Items from a dataset:
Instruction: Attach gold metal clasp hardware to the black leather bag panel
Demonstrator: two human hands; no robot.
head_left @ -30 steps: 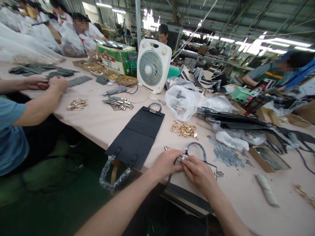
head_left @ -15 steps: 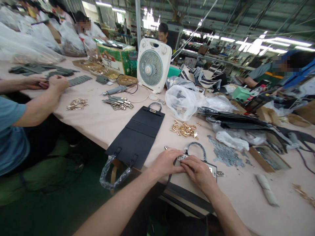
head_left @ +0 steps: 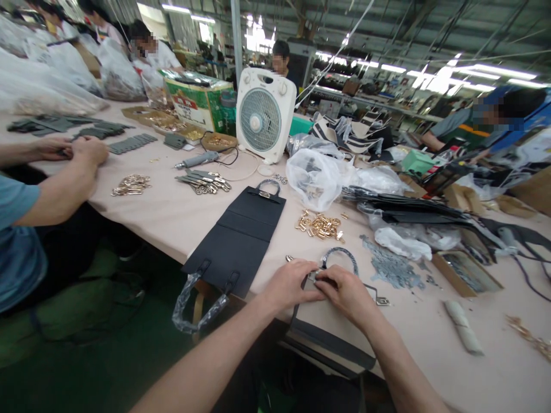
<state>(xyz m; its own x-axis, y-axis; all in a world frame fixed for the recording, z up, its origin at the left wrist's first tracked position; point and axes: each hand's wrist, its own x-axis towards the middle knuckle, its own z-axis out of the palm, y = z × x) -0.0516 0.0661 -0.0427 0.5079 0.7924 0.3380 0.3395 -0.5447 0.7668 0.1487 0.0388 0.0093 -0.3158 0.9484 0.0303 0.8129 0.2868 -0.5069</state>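
With my left hand (head_left: 299,284) I hold the top left part of the bag (head_left: 333,324), the thumb and fingers around its edge. My right hand (head_left: 342,289) is just beside it, with fingers bent together over a small fitting (head_left: 316,275); they cover it, so I cannot tell if they grip it. The bag lies beige side up at the near edge of the worktop (head_left: 408,355), its wrapped handle (head_left: 340,250) standing out beyond both hands. Near its right corner I see a metal clasp (head_left: 382,300). To the left, a black panel (head_left: 245,229) lies flat, one handle hanging over the edge. Beyond my hands is a heap of gold pieces (head_left: 321,225), and to its right, grey pieces (head_left: 391,264).
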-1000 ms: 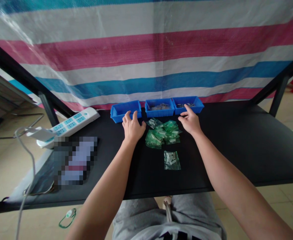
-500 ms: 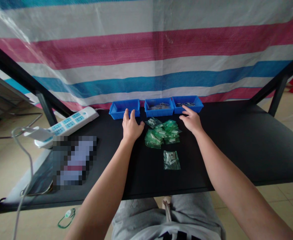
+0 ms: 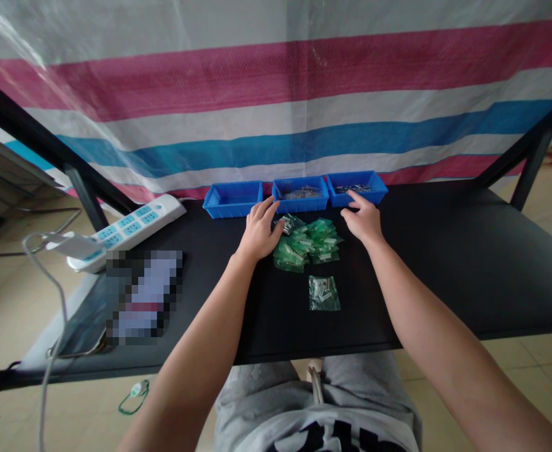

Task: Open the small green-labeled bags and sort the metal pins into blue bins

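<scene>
My left hand (image 3: pixel 258 232) hovers or rests with its fingers stretched out and thumb apart, at the front left corner of the middle blue bin (image 3: pixel 299 204). Its thumb reaches the edge of a clear bag of small metal parts (image 3: pixel 291 224), though touch is unclear. My right hand (image 3: pixel 364 221) is open at the front of the right blue bin (image 3: pixel 372 196), index finger at its rim. That bin holds thin metal pieces (image 3: pixel 354 188). Between the hands lies a pile of greenish clear bags (image 3: pixel 304 246). Nearer me, one bag of small pale pieces (image 3: pixel 324 294) lies flat.
A left blue bin (image 3: pixel 233 207) stands beside the others. On the left are a white power strip (image 3: pixel 130 231) with a plugged-in adapter, its cable (image 3: pixel 58 292), and a blurred-out flat item (image 3: pixel 147 301). A striped sheet (image 3: pixel 276 75) hangs behind the black table (image 3: pixel 464 251).
My left hand has moved right, from in front of the left bin to the middle bin and the pile. My right hand has barely moved. The view has tilted slightly.
</scene>
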A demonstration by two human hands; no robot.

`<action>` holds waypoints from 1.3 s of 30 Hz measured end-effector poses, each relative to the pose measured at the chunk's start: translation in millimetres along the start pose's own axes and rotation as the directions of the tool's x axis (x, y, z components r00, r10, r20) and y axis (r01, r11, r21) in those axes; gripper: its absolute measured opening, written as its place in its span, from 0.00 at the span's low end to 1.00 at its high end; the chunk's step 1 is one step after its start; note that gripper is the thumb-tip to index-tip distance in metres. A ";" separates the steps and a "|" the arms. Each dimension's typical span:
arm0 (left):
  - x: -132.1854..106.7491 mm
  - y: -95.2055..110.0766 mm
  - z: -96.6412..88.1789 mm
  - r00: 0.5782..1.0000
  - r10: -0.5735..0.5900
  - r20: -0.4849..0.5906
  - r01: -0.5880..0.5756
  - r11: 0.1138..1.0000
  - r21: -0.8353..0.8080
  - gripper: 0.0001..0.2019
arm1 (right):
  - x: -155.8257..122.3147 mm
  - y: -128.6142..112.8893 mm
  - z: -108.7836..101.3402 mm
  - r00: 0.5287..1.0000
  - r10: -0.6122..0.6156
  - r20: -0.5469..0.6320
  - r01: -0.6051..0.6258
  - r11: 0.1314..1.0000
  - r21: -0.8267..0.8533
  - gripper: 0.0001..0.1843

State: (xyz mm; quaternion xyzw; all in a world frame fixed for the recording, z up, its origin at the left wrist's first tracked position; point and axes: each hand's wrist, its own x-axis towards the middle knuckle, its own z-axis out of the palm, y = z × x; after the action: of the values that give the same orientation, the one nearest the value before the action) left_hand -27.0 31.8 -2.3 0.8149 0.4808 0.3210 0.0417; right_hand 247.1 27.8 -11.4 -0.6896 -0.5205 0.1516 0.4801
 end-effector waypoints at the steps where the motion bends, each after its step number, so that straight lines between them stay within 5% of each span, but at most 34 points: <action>1: 0.5 -0.3 2.1 1.000 0.010 0.028 -0.009 1.000 -0.023 0.25 | 0.2 1.2 0.5 1.000 -0.016 -0.013 0.016 1.000 -0.002 0.30; 8: 2.2 0.8 8.4 0.987 -0.027 0.155 0.061 0.975 -0.216 0.34 | -5.3 -2.8 6.7 0.993 -0.114 0.005 0.114 0.993 0.006 0.26; 12: -0.1 6.9 6.8 0.998 -0.054 0.026 0.059 0.971 -0.233 0.27 | -15.1 -14.3 9.2 0.968 -0.205 0.143 0.189 0.975 0.120 0.13; 15: -1.1 11.0 5.1 0.996 -0.082 -0.040 0.070 0.965 -0.253 0.21 | -22.0 -20.6 8.5 0.905 -0.269 0.328 0.206 0.955 0.216 0.17; 18: -1.4 11.2 2.9 0.994 0.025 0.109 0.010 0.951 -0.308 0.22 | -27.9 -26.8 6.9 0.812 -0.339 0.475 0.238 0.936 0.260 0.21; 21: -0.9 9.7 -1.9 0.943 0.168 0.287 -0.075 0.949 -0.307 0.26 | -32.0 -33.0 5.7 0.737 -0.384 0.557 0.299 0.923 0.241 0.22; 27: 2.3 17.3 -21.9 0.901 0.210 0.380 -0.132 0.966 -0.220 0.29 | -32.7 -36.7 2.4 0.682 -0.424 0.596 0.415 0.895 0.163 0.26; 30: 3.4 22.6 -29.4 0.879 0.240 0.412 -0.149 0.959 -0.242 0.26 | -32.0 -37.5 -1.0 0.656 -0.434 0.617 0.391 0.895 0.214 0.27; 34: 3.0 23.0 -31.2 0.861 0.243 0.446 -0.108 0.945 -0.307 0.24 | -30.8 -39.2 -5.6 0.624 -0.450 0.638 0.339 0.893 0.297 0.16; 39: 0.1 19.8 -23.3 0.911 0.128 0.393 -0.026 0.967 -0.255 0.24 | -30.5 -35.9 -3.9 0.649 -0.352 0.674 0.182 0.933 0.312 0.17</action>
State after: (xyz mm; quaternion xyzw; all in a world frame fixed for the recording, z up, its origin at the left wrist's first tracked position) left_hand -25.1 15.7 23.6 0.8707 0.3857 0.2029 0.2278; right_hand 216.7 -0.7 11.1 -0.4332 -0.7429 0.3924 0.3262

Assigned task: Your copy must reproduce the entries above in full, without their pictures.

Your response:
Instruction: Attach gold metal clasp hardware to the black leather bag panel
Demonstrator: two human hands; no robot.
head_left @ -30 steps: 
head_left @ -15 steps: 
head_left @ +0 steps: 
<state>(xyz m; its own x-axis, y-axis; all in a world frame fixed for the recording, z up, its origin at the left wrist's first tracked position; point and axes: each hand's wrist, its own x-axis towards the middle knuckle, its own z-axis out of the palm, y = z × x) -0.0516 0.0661 -0.0427 0.5079 0.7924 0.3380 0.3395 -0.5447 0.7668 0.1487 0.0388 0.0093 -0.3158 0.9484 0.0303 0.8129 0.2868 -0.5069</state>
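With my left hand (head_left: 299,284) I hold the top left part of the bag (head_left: 333,324), the thumb and fingers around its edge. My right hand (head_left: 342,289) is just beside it, with fingers bent together over a small fitting (head_left: 316,275); they cover it, so I cannot tell if they grip it. The bag lies beige side up at the near edge of the worktop (head_left: 408,355), its wrapped handle (head_left: 340,250) standing out beyond both hands. Near its right corner I see a metal clasp (head_left: 382,300). To the left, a black panel (head_left: 245,229) lies flat, one handle hanging over the edge. Beyond my hands is a heap of gold pieces (head_left: 321,225), and to its right, grey pieces (head_left: 391,264).
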-1000 ms: 
-500 ms: 
+0 ms: 

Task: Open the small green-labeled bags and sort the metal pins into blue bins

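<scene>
My left hand (image 3: pixel 258 232) hovers or rests with its fingers stretched out and thumb apart, at the front left corner of the middle blue bin (image 3: pixel 299 204). Its thumb reaches the edge of a clear bag of small metal parts (image 3: pixel 291 224), though touch is unclear. My right hand (image 3: pixel 364 221) is open at the front of the right blue bin (image 3: pixel 372 196), index finger at its rim. That bin holds thin metal pieces (image 3: pixel 354 188). Between the hands lies a pile of greenish clear bags (image 3: pixel 304 246). Nearer me, one bag of small pale pieces (image 3: pixel 324 294) lies flat.
A left blue bin (image 3: pixel 233 207) stands beside the others. On the left are a white power strip (image 3: pixel 130 231) with a plugged-in adapter, its cable (image 3: pixel 58 292), and a blurred-out flat item (image 3: pixel 147 301). A striped sheet (image 3: pixel 276 75) hangs behind the black table (image 3: pixel 464 251).
My left hand has moved right, from in front of the left bin to the middle bin and the pile. My right hand has barely moved. The view has tilted slightly.
</scene>
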A demonstration by two human hands; no robot.

`<action>` holds waypoints from 1.3 s of 30 Hz measured end-effector poses, each relative to the pose measured at the chunk's start: translation in millimetres along the start pose's own axes and rotation as the directions of the tool's x axis (x, y, z components r00, r10, r20) and y axis (r01, r11, r21) in those axes; gripper: its absolute measured opening, written as its place in its span, from 0.00 at the span's low end to 1.00 at its high end; the chunk's step 1 is one step after its start; note that gripper is the thumb-tip to index-tip distance in metres. A ";" separates the steps and a "|" the arms. Each dimension's typical span:
arm0 (left):
  - x: -132.1854..106.7491 mm
  - y: -95.2055..110.0766 mm
  - z: -96.6412..88.1789 mm
  - r00: 0.5782..1.0000
  - r10: -0.5735..0.5900
  - r20: -0.4849..0.5906
  - r01: -0.5880..0.5756
  - r11: 0.1138..1.0000
  - r21: -0.8353..0.8080
  - gripper: 0.0001..0.2019
arm1 (right):
  - x: -155.8257..122.3147 mm
  - y: -128.6142..112.8893 mm
  - z: -108.7836..101.3402 mm
  - r00: 0.5287..1.0000
  - r10: -0.6122..0.6156
  - r20: -0.5469..0.6320
  - r01: -0.6051..0.6258
  - r11: 0.1314..1.0000
  - r21: -0.8267..0.8533
  - gripper: 0.0001..0.1843

State: (xyz mm; quaternion xyzw; all in a world frame fixed for the recording, z up, its origin at the left wrist's first tracked position; point and axes: each hand's wrist, its own x-axis towards the middle knuckle, its own z-axis out of the palm, y = z × x; after the action: of the values that give the same orientation, the one nearest the value before the action) left_hand -27.0 31.8 -2.3 0.8149 0.4808 0.3210 0.0417; right_hand 247.1 27.8 -11.4 -0.6896 -0.5205 0.1516 0.4801
 end-effector waypoints at the steps where the motion bends, each after its step number, so that straight lines between them stay within 5% of each span, but at most 34 points: <action>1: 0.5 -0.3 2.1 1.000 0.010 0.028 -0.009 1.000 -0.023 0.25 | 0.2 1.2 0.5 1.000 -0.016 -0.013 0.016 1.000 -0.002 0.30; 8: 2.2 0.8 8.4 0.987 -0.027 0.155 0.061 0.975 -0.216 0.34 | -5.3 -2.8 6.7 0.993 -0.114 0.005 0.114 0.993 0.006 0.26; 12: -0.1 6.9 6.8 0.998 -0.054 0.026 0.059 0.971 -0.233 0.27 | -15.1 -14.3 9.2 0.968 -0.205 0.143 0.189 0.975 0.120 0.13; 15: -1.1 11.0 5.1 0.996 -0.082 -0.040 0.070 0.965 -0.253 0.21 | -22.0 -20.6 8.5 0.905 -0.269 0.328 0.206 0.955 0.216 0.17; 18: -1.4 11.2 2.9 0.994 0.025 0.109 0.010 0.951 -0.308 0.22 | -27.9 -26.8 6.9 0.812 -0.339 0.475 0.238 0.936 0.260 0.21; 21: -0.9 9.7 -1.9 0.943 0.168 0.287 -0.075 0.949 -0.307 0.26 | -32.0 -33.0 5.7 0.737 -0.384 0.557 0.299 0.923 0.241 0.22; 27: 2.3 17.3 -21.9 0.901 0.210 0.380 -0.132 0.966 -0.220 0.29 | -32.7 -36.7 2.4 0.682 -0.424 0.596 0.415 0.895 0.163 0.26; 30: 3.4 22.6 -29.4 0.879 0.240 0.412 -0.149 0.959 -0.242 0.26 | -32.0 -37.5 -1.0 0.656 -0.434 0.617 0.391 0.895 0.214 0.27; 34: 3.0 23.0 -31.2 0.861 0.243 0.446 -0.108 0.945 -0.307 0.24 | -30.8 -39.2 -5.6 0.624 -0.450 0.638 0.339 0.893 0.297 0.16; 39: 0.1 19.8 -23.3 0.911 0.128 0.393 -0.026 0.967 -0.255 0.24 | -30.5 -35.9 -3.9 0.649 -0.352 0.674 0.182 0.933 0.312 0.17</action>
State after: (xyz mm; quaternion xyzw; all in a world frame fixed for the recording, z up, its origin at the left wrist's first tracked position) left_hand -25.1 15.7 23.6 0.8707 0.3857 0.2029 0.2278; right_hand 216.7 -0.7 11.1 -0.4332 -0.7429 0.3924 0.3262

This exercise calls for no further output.